(Exercise prompt): Across the data, every line with the word "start" counts once; state the total alone.
※
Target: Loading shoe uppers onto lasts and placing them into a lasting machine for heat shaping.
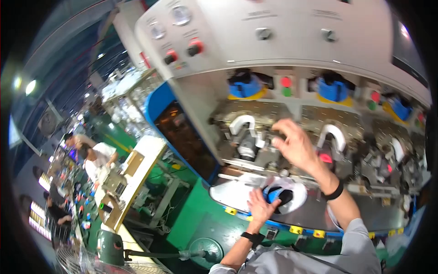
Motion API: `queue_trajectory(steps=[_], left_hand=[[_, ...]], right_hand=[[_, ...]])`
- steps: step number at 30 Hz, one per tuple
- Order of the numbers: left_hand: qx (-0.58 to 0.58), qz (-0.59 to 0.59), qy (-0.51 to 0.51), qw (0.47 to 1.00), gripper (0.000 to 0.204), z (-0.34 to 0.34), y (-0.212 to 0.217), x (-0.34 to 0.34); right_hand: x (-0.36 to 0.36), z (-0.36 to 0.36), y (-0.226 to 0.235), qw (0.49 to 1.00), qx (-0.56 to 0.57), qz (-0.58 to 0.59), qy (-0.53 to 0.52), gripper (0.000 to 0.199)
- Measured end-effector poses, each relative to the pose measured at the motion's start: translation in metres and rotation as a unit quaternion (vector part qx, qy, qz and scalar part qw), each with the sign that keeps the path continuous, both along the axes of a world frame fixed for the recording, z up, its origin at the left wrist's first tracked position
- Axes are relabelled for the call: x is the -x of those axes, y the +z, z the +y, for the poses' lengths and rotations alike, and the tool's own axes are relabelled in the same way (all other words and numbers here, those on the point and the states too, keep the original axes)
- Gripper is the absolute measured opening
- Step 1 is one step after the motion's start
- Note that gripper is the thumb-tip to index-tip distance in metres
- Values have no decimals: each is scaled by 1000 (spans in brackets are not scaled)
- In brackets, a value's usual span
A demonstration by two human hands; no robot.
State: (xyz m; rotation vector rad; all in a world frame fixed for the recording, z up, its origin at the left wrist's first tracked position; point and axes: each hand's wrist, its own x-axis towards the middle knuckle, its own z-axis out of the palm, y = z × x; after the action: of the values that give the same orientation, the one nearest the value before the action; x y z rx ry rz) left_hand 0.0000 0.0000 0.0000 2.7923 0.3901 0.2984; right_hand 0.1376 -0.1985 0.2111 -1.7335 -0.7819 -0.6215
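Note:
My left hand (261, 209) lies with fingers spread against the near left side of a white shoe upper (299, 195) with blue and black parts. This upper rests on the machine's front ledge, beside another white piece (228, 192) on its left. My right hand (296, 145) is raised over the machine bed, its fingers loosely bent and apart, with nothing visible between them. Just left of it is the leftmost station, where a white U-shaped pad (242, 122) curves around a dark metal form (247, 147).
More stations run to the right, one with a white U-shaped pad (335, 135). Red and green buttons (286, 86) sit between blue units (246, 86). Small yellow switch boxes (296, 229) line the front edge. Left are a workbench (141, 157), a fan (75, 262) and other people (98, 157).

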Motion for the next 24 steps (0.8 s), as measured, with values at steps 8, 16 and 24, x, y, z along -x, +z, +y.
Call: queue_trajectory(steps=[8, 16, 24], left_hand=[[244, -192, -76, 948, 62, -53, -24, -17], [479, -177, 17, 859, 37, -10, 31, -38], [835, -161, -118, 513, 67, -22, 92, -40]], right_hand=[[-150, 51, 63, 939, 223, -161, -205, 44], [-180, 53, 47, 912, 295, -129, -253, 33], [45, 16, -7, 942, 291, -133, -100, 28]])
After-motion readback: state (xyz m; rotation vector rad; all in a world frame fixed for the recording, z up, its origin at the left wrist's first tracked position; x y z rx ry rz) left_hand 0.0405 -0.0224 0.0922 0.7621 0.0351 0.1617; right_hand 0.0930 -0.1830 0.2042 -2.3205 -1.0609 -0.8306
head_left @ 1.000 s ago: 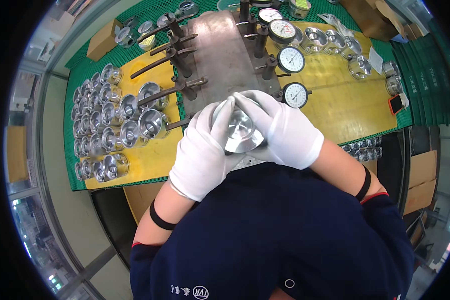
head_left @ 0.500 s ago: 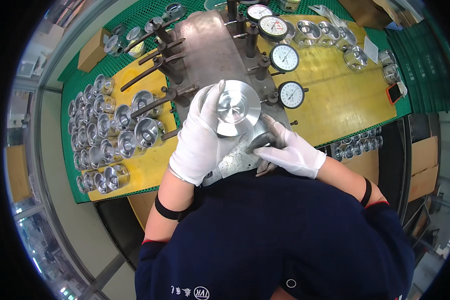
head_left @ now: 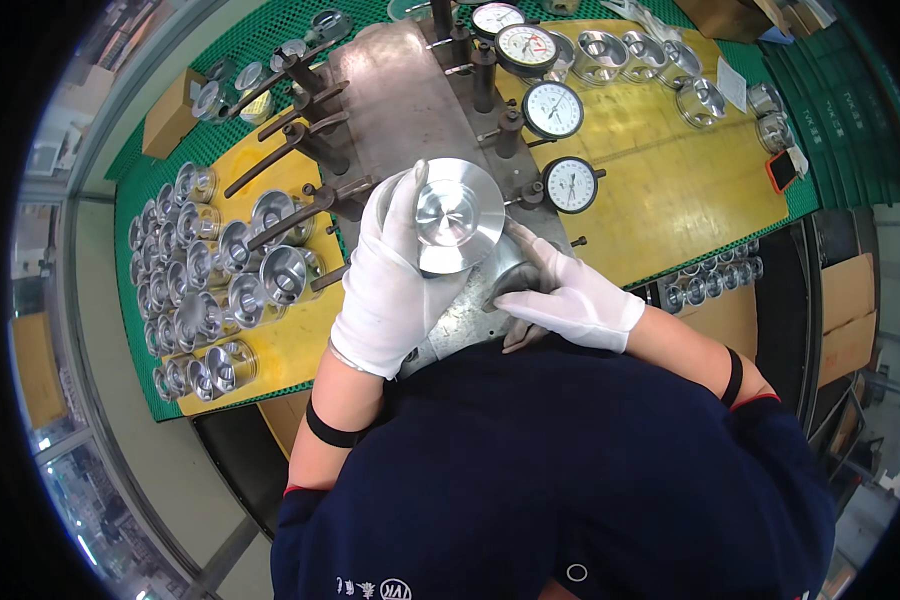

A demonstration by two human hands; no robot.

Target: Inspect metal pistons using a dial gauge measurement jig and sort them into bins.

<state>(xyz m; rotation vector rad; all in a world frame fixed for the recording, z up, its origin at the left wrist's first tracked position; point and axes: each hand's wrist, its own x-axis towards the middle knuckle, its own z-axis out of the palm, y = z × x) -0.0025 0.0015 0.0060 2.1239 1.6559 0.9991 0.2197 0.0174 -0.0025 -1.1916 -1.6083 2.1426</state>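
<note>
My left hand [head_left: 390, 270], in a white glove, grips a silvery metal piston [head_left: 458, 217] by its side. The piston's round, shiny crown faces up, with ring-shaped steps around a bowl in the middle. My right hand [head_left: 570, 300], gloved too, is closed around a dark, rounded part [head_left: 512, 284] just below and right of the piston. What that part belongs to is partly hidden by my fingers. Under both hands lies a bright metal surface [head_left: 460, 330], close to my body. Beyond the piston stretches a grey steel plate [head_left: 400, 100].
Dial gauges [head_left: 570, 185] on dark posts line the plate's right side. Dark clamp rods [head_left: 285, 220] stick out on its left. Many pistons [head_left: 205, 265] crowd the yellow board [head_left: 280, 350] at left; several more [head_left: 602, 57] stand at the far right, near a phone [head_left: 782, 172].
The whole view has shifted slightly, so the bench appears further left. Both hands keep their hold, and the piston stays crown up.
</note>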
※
(Finished exercise): 2